ICLR Conference 2024 Conference Paper

The Effectiveness of Random Forgetting for Robust Generalization

  • Vijaya Raghavan T. Ramkumar
  • Bahram Zonooz
  • Elahe Arani

Deep neural networks are susceptible to adversarial attacks, which can compromise their performance and accuracy. Adversarial Training (AT) has emerged as a popular approach for protecting neural networks against such attacks. However, a key challenge of AT is robust overfitting, where the network's robust performance on test data deteriorates with further training, thus hindering generalization.
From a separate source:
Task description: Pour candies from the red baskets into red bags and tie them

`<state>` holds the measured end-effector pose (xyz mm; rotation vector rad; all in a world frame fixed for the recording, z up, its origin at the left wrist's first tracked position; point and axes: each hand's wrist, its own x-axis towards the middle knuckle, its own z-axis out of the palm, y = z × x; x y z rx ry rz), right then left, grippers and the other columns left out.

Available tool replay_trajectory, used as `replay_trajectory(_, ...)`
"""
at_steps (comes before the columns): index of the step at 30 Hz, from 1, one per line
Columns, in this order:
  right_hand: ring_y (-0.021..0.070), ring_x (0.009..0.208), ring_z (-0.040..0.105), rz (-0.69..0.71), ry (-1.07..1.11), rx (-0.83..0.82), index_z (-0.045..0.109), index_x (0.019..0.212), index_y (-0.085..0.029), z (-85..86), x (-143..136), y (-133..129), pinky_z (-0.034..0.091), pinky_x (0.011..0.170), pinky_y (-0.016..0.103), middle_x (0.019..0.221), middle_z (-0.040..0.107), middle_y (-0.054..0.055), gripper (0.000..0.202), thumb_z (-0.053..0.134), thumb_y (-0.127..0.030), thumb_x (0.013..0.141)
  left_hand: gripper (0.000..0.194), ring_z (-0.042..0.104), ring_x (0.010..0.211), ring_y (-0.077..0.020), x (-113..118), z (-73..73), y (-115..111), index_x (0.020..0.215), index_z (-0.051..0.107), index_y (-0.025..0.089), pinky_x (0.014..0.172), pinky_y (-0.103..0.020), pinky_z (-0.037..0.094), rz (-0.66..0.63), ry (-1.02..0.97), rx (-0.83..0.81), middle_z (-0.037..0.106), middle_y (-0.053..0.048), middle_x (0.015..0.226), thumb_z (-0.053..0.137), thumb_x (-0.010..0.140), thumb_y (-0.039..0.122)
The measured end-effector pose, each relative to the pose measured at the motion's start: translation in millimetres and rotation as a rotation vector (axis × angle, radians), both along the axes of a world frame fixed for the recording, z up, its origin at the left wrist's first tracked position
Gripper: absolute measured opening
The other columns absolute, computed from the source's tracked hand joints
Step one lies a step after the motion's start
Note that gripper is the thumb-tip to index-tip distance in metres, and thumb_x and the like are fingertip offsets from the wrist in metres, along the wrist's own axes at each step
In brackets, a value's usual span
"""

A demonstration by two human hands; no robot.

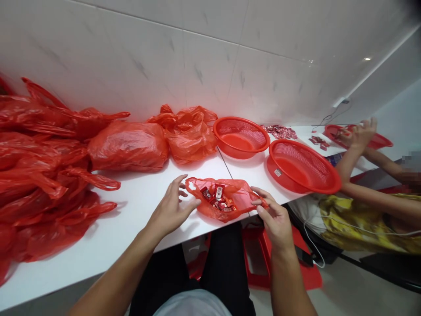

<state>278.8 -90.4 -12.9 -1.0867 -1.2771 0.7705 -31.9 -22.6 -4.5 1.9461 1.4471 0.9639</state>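
Observation:
An unsealed red plastic bag [241, 193] lies on the white table near its front edge, its mouth spread wide. Small red packets [219, 192] are visible inside it. My left hand [174, 206] is at the bag's left end, fingers apart, beside the handle loop and holding nothing. At the right end, my right hand [271, 213] has its thumb and fingers closed on the bag's edge.
Filled red bags [128, 145] are piled at the left and back of the white table [131, 228]. Red baskets [241, 151] stand at the back and right [301, 175]. Beyond them are patterned packets [279, 131] and another person's raised hands [362, 131].

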Motion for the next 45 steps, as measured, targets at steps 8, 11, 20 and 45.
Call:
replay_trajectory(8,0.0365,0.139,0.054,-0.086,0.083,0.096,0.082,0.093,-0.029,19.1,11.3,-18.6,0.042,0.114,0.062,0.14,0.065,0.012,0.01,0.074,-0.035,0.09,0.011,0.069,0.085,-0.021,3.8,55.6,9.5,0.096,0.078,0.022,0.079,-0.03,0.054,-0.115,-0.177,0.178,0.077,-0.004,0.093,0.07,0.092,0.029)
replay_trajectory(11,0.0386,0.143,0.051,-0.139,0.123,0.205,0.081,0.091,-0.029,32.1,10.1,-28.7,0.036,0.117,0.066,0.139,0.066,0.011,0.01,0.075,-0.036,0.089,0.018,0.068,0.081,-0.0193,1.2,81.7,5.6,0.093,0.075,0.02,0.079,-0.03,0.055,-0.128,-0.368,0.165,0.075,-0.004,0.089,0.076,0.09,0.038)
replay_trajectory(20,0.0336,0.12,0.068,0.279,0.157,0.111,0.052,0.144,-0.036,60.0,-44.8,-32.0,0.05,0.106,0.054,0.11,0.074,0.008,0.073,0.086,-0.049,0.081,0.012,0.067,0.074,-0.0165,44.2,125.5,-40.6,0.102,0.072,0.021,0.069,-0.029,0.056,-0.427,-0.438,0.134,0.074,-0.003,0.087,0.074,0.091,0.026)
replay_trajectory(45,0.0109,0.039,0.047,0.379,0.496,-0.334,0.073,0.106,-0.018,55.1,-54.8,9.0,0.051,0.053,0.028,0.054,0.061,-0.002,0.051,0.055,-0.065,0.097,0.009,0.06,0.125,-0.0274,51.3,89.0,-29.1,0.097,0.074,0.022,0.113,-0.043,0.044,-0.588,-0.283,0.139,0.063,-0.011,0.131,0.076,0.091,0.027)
Motivated by the concept of active forgetting in the brain, we introduce a novel learning paradigm called "Forget to Mitigate Overfitting (FOMO)". FOMO alternates between the forgetting phase, which randomly forgets a subset of weights and regulates the model's information through weight reinitialization, and the relearning phase, which emphasizes learning generalizable features. Our experiments on benchmark datasets and adversarial attacks show that FOMO alleviates robust overfitting by significantly reducing the gap between the best and last robust test accuracy while improving the state-of-the-art robustness. Furthermore, FOMO provides a better trade-off between the standard and robust accuracy outperforming baseline adversarial methods. Finally, our framework is robust to AutoAttacks and increases generalization in many real-world scenarios.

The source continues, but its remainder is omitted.